Data shown Start Marker
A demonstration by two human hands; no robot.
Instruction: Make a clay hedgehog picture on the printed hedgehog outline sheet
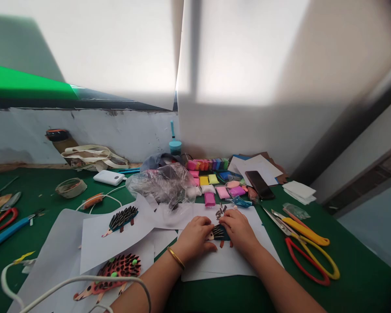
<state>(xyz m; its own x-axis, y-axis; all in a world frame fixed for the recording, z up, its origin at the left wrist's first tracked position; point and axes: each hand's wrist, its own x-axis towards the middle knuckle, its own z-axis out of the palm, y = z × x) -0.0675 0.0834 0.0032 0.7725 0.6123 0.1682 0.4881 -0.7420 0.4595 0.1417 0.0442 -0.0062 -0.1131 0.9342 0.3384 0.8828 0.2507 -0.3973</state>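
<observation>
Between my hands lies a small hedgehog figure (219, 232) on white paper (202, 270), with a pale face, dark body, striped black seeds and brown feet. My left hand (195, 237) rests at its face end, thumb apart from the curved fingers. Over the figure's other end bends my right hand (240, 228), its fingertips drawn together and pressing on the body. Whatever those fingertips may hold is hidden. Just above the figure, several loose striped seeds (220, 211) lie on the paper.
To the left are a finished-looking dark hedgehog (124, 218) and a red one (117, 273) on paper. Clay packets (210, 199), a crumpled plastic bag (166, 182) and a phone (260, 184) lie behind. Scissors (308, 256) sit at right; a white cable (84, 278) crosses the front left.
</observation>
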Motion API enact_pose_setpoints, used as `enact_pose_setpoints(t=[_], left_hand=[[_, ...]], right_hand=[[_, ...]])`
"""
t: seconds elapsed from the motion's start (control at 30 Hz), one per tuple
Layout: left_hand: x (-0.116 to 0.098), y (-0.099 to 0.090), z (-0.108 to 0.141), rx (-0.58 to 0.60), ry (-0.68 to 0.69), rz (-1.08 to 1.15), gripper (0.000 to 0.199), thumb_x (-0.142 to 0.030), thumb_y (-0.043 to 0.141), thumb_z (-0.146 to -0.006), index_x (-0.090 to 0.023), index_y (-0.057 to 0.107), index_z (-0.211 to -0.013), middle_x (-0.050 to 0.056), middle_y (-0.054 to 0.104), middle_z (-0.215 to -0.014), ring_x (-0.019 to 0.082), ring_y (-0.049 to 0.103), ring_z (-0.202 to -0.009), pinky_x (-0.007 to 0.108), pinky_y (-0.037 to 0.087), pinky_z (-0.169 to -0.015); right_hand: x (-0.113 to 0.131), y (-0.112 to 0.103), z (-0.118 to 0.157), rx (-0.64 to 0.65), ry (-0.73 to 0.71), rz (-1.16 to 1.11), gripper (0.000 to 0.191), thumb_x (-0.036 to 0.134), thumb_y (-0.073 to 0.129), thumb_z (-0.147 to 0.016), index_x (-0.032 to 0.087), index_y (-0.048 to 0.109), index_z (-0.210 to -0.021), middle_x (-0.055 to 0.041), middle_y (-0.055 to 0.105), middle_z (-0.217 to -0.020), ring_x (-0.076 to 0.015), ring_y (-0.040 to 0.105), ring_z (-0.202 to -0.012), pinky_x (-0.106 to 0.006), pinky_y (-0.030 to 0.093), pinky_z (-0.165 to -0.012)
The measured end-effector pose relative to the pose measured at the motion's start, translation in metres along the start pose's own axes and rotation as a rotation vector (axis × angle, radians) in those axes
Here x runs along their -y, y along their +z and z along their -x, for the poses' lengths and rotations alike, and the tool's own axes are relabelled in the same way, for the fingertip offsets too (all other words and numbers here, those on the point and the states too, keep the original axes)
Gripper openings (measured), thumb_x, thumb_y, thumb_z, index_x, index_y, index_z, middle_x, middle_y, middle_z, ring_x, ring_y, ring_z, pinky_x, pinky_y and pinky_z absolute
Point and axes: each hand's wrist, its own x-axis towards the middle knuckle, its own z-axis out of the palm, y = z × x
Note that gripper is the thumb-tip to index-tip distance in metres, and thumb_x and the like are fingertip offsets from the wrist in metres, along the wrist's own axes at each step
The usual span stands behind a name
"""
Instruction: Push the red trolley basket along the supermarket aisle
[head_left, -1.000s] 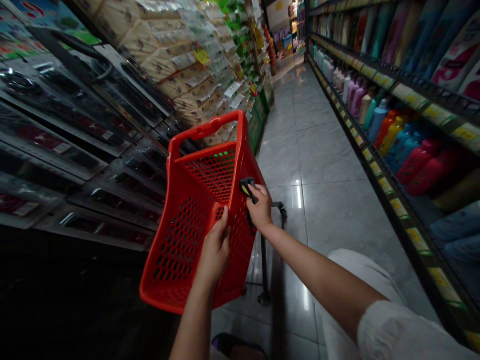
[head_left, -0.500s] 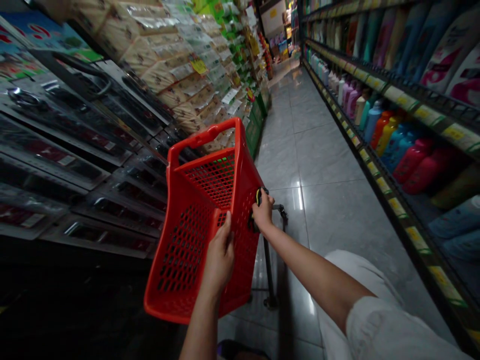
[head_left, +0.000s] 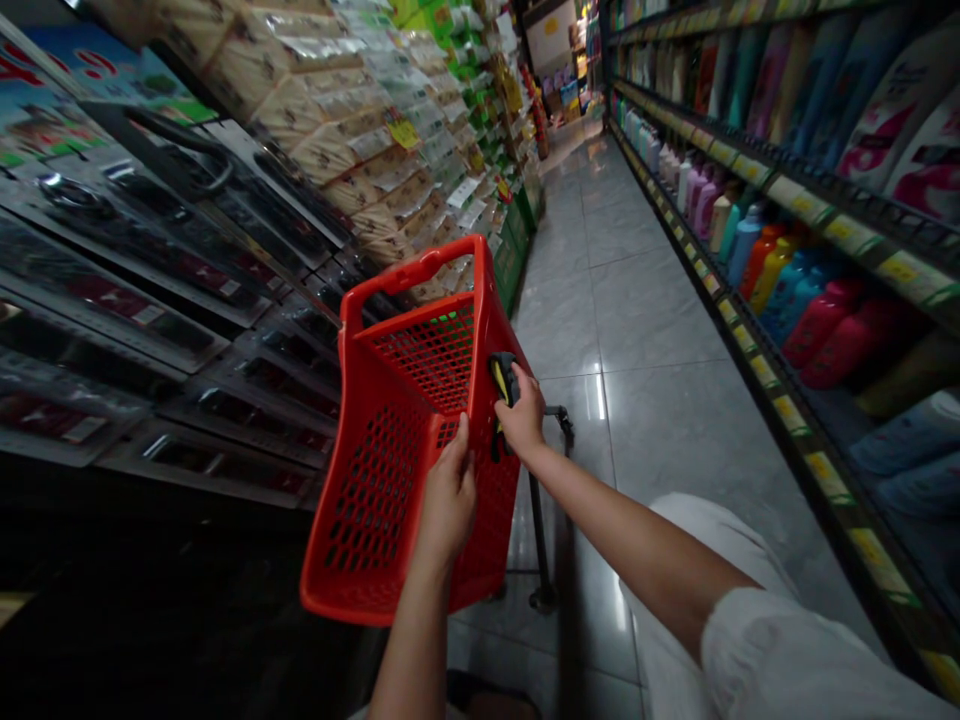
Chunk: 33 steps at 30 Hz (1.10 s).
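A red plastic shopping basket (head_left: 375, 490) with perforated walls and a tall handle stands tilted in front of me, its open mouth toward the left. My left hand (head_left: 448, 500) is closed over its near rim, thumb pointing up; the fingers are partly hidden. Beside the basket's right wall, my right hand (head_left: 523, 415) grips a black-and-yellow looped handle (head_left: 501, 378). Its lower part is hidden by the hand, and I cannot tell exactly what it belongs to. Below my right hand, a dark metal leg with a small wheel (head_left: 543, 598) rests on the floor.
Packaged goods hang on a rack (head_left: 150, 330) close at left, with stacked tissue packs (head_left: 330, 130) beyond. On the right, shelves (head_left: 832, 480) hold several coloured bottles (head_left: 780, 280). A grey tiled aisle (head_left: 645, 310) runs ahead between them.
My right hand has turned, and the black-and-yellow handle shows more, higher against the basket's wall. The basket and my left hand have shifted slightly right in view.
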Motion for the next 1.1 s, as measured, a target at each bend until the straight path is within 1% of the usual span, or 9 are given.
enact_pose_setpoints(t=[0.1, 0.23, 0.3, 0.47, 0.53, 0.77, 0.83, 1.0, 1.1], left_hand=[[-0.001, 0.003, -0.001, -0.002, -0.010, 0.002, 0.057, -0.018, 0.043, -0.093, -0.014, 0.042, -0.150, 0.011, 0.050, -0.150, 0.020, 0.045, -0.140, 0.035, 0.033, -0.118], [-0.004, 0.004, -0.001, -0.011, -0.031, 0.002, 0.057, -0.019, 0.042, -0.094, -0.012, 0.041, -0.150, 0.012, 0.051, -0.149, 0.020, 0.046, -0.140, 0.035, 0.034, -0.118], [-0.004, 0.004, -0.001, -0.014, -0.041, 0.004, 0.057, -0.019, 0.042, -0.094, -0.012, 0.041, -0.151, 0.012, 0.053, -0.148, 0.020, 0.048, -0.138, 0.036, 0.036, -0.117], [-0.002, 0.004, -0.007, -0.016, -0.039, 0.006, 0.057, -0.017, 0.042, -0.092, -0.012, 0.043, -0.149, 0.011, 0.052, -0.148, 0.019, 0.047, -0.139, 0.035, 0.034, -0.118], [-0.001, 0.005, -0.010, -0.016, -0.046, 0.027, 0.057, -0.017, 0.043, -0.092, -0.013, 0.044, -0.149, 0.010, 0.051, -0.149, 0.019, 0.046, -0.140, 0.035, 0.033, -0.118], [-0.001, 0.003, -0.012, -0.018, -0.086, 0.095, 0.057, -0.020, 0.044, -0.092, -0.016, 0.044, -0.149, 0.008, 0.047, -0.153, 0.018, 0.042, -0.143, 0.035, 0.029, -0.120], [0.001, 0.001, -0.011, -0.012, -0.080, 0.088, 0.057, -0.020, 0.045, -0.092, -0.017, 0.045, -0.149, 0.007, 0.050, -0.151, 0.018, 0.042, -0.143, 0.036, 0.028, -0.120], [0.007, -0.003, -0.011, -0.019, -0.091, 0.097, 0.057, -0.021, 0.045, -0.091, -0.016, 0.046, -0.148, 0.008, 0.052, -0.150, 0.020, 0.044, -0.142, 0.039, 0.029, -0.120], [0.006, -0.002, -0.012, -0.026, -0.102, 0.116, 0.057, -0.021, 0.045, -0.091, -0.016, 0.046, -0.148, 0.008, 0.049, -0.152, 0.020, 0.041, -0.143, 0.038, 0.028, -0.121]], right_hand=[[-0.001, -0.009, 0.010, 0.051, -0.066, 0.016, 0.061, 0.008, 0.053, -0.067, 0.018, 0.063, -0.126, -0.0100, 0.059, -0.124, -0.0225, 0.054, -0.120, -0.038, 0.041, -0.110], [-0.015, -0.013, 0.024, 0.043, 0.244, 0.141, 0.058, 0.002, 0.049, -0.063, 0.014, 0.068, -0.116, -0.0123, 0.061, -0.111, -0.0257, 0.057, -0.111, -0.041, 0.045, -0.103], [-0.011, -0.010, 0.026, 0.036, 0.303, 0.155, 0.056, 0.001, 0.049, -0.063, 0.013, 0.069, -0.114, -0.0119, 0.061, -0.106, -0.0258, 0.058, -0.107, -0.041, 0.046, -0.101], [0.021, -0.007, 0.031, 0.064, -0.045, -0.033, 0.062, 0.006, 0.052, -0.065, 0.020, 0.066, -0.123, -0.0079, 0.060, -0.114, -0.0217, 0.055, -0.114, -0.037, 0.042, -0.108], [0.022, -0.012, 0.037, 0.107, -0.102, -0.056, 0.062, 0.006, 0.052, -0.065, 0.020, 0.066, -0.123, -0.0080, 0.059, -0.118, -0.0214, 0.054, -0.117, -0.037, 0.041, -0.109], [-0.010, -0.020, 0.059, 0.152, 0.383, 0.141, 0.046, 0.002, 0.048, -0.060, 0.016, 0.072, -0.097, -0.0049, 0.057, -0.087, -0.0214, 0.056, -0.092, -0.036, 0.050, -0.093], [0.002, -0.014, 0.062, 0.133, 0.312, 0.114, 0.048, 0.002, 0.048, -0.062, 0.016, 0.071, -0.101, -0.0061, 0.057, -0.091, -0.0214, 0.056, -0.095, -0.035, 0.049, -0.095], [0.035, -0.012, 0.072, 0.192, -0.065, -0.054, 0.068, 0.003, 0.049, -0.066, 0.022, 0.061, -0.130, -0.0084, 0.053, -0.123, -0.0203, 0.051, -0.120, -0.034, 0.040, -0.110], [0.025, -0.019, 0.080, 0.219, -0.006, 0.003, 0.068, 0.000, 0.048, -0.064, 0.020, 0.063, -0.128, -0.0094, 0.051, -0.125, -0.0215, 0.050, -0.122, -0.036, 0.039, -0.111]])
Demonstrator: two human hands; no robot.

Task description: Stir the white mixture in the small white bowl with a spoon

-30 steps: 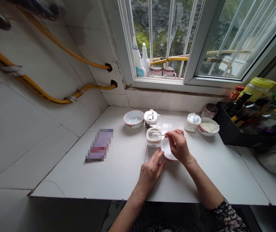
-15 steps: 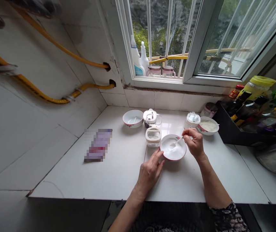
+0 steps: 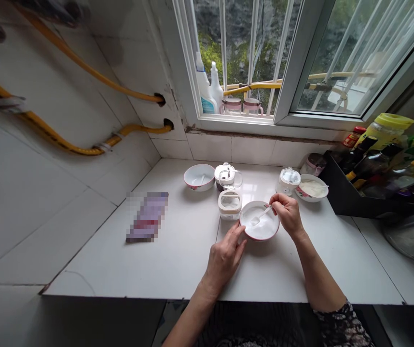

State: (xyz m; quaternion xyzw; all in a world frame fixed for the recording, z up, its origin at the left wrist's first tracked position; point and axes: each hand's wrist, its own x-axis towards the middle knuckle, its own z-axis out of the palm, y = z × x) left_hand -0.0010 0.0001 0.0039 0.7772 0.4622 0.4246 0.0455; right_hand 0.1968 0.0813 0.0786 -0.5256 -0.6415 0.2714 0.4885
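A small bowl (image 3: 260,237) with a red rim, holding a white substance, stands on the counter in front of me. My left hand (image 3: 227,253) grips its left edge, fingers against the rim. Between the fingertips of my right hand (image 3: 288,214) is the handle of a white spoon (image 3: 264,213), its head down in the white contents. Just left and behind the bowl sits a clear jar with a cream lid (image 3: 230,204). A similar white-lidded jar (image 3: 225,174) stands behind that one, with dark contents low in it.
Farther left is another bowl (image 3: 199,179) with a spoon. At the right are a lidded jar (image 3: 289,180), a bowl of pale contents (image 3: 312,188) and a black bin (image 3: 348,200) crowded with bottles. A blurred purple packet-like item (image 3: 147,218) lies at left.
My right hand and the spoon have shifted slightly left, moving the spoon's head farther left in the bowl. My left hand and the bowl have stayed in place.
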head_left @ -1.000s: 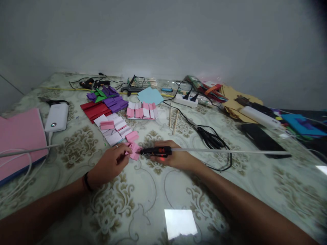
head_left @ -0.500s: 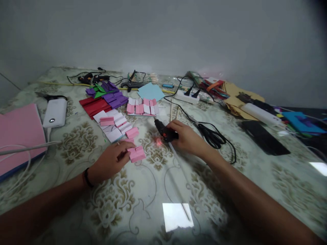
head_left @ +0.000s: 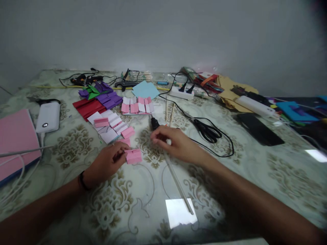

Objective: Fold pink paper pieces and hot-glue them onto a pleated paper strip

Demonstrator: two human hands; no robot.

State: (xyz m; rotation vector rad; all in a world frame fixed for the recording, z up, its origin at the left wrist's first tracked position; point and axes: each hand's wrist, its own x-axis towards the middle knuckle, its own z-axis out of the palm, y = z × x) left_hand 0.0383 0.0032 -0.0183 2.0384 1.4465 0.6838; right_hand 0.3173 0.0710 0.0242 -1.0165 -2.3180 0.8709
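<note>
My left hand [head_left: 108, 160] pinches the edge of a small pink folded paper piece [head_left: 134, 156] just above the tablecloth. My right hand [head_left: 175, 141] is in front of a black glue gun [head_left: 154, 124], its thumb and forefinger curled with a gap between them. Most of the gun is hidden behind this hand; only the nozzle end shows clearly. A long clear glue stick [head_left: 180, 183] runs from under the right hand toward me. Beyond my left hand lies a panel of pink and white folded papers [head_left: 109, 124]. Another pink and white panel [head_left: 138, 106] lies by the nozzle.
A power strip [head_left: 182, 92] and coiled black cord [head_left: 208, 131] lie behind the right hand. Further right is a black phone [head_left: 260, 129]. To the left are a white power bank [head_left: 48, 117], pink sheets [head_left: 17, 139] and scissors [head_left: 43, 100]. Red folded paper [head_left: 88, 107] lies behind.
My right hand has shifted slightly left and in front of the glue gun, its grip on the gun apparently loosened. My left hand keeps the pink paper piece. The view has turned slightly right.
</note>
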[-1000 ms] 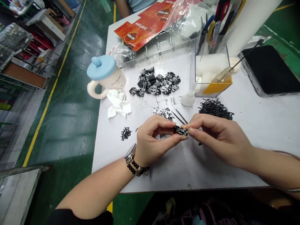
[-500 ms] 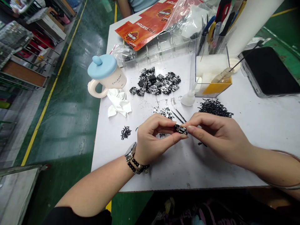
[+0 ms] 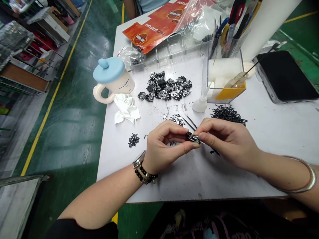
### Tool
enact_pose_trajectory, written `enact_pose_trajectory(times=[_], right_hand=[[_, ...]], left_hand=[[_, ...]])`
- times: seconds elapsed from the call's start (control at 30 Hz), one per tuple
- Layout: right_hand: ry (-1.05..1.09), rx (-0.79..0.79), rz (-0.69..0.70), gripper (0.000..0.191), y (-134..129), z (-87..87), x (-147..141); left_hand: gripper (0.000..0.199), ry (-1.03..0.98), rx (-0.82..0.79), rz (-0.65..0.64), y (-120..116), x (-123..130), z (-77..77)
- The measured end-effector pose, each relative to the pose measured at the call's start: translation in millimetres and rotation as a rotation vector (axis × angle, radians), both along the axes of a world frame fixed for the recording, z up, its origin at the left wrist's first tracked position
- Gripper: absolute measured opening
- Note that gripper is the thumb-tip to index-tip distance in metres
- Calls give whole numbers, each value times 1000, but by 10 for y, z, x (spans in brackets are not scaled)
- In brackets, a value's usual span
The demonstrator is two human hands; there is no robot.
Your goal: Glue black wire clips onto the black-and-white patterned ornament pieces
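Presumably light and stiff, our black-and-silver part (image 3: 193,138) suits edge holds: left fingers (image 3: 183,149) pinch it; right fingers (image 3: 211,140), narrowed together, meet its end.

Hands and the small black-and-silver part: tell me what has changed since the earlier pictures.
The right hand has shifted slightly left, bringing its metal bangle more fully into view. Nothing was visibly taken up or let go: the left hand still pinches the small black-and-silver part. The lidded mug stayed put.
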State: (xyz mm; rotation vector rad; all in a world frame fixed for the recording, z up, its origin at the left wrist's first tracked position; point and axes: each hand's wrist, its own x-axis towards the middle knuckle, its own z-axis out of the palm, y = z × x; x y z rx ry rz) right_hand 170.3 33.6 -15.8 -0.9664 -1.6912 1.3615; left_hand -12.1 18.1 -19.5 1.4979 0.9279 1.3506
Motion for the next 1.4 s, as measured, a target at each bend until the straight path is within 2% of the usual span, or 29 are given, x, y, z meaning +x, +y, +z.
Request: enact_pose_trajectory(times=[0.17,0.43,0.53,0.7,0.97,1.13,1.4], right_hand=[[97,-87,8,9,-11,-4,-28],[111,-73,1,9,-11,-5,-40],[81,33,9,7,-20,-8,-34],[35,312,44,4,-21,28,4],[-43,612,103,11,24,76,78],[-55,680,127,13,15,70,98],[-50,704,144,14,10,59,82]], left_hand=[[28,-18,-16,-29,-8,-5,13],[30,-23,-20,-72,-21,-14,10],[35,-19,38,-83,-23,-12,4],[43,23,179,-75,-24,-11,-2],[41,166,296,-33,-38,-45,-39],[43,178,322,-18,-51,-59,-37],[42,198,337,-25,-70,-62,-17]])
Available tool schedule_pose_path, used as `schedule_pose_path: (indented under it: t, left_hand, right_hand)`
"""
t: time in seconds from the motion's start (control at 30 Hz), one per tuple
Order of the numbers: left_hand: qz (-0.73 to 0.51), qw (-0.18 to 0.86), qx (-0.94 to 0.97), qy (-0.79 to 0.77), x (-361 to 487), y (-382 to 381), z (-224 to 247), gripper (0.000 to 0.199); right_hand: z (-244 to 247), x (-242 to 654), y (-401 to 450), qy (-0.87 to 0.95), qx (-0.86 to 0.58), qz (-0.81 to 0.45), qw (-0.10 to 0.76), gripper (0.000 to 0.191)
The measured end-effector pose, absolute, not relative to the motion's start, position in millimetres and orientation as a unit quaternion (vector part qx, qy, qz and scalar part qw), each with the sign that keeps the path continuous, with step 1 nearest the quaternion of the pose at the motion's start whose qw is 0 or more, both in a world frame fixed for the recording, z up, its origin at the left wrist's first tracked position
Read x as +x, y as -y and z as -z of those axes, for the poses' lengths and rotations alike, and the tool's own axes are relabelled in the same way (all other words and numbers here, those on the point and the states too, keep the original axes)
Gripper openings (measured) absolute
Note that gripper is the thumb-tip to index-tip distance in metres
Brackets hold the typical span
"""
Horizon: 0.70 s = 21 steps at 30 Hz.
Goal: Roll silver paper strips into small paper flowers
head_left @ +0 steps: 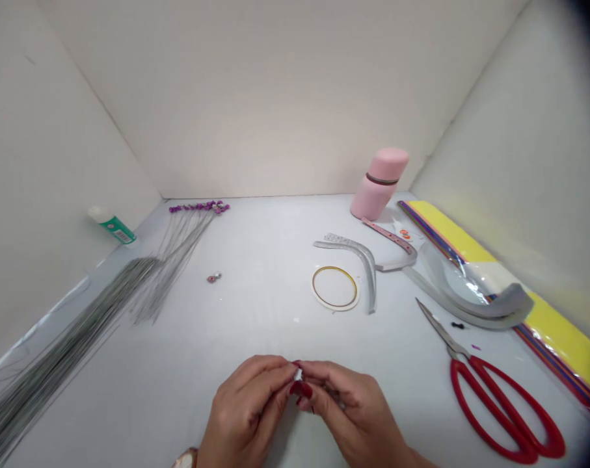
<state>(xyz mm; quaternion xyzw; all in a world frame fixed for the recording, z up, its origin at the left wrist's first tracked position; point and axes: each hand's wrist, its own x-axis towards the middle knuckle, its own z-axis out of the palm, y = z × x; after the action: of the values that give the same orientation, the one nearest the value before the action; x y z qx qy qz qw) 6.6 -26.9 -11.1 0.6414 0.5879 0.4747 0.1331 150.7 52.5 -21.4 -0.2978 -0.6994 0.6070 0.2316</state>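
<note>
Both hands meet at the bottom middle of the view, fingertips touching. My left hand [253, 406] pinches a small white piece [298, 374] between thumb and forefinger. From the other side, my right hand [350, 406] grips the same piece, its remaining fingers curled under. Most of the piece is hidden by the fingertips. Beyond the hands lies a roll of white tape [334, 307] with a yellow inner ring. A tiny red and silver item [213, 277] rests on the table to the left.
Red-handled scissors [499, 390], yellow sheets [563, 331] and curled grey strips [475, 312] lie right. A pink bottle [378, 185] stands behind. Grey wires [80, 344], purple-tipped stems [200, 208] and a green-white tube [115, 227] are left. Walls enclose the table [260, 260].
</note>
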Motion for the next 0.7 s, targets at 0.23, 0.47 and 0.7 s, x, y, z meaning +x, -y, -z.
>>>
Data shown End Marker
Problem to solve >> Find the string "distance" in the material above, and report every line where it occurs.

Response >>
Note that gripper is the thumb-tip to index-tip distance in metres, and thumb_x and the like are fingertip offsets from the wrist in metres, along the wrist's own axes at each step
- Note that gripper is the thumb-tip to index-tip distance in metres
Note that gripper is the thumb-tip to index-tip distance in metres

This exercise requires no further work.